Everything in the listing should be set down exactly, apart from the pictures.
START DATA PROVIDED
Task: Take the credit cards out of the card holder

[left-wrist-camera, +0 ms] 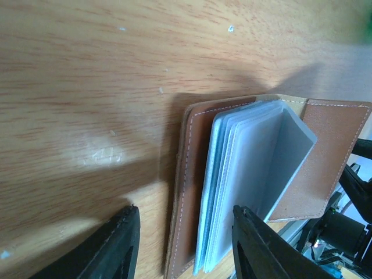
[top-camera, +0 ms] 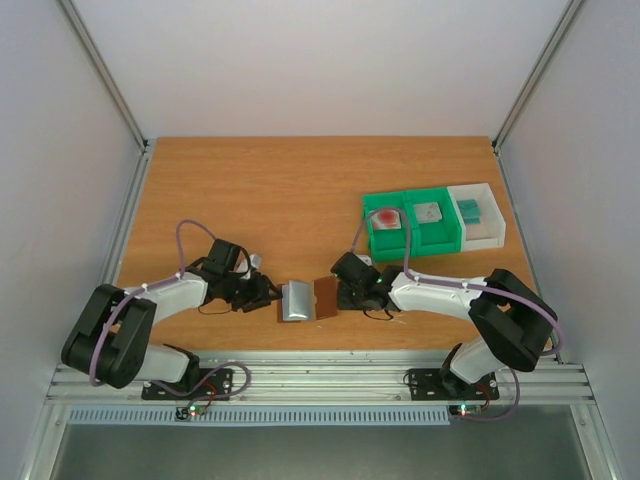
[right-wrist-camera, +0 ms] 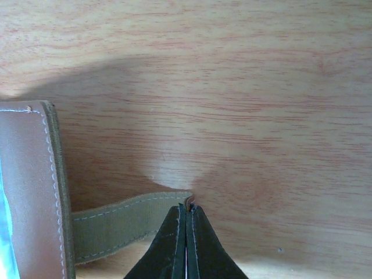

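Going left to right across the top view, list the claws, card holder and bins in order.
In order: left claw → card holder → right claw → left green bin → right green bin → white bin.

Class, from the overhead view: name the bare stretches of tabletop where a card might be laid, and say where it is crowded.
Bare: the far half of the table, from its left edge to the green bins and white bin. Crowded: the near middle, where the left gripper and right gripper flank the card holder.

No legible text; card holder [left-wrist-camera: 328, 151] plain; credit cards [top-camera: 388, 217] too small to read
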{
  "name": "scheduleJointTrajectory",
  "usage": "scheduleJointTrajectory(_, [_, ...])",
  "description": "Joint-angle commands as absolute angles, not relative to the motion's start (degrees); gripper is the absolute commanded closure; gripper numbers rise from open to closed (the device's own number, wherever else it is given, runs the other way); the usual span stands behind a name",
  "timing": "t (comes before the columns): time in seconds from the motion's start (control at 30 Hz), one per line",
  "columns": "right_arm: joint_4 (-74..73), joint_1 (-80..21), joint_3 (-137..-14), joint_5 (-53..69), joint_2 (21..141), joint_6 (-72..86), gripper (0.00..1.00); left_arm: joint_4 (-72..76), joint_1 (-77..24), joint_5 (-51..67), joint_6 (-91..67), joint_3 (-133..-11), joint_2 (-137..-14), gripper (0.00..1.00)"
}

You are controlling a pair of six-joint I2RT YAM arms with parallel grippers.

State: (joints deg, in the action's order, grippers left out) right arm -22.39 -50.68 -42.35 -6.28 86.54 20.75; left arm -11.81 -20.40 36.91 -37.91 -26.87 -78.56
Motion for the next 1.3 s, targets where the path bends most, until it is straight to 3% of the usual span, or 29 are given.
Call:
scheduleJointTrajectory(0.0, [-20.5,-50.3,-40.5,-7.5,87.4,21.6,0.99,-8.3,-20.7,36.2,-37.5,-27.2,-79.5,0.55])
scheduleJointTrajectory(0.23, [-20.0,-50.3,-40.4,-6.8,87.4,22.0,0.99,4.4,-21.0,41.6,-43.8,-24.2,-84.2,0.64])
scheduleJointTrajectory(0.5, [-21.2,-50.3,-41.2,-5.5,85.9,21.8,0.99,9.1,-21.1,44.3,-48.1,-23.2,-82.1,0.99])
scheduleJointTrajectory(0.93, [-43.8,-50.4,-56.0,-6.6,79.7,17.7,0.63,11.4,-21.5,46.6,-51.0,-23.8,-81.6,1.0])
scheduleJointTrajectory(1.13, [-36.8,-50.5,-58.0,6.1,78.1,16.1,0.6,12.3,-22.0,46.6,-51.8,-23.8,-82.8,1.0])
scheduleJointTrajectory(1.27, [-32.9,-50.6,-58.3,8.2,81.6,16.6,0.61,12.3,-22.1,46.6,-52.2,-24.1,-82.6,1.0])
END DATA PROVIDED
* **TASK SOLUTION**
Task: Take the credit cards out of the card holder

[left-wrist-camera, +0 ms] 
[top-camera, +0 ms] 
[right-wrist-camera, +0 ms] 

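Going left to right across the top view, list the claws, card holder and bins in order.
In order: left claw → card holder → right claw → left green bin → right green bin → white bin.

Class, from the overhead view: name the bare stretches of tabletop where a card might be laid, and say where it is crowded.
Bare: the far half of the table, from its left edge to the green bins and white bin. Crowded: the near middle, where the left gripper and right gripper flank the card holder.

No legible text; card holder [left-wrist-camera: 328, 151] plain; credit cards [top-camera: 388, 217] too small to read
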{
  "name": "scheduleJointTrajectory",
  "usage": "scheduleJointTrajectory(_, [_, ...])",
  "description": "Joint-angle commands as absolute angles, not relative to the motion's start (degrees); gripper is the absolute commanded closure; gripper numbers rise from open to closed (the device's own number, wherever else it is given, runs the other way); the usual span stands behind a name",
  "timing": "t (comes before the columns): time in seconds from the motion's start (control at 30 Hz), one per line",
  "columns": "right_arm: joint_4 (-74..73), joint_1 (-80..21), joint_3 (-137..-14), joint_5 (-53..69), joint_2 (21..141), joint_6 (-72..86), gripper (0.00..1.00); left_arm: joint_4 (-72..76), joint_1 (-77..24), joint_5 (-51..67), joint_6 (-91..67), joint_3 (-133..-11), joint_2 (-137..-14), gripper (0.00..1.00)"
}

You are controlling a pair of six-joint I2RT YAM arms with parallel grippers.

State: (joints deg, in the action's order, grippers left out) right arm -22.39 -50.68 -42.35 -6.28 86.54 20.75; left arm -11.81 -20.40 36.91 -37.91 -26.87 -78.56
Motion for the next 1.3 s, targets where the path bends most, until it is straight to 3% of the usual span, or 29 are given.
Call:
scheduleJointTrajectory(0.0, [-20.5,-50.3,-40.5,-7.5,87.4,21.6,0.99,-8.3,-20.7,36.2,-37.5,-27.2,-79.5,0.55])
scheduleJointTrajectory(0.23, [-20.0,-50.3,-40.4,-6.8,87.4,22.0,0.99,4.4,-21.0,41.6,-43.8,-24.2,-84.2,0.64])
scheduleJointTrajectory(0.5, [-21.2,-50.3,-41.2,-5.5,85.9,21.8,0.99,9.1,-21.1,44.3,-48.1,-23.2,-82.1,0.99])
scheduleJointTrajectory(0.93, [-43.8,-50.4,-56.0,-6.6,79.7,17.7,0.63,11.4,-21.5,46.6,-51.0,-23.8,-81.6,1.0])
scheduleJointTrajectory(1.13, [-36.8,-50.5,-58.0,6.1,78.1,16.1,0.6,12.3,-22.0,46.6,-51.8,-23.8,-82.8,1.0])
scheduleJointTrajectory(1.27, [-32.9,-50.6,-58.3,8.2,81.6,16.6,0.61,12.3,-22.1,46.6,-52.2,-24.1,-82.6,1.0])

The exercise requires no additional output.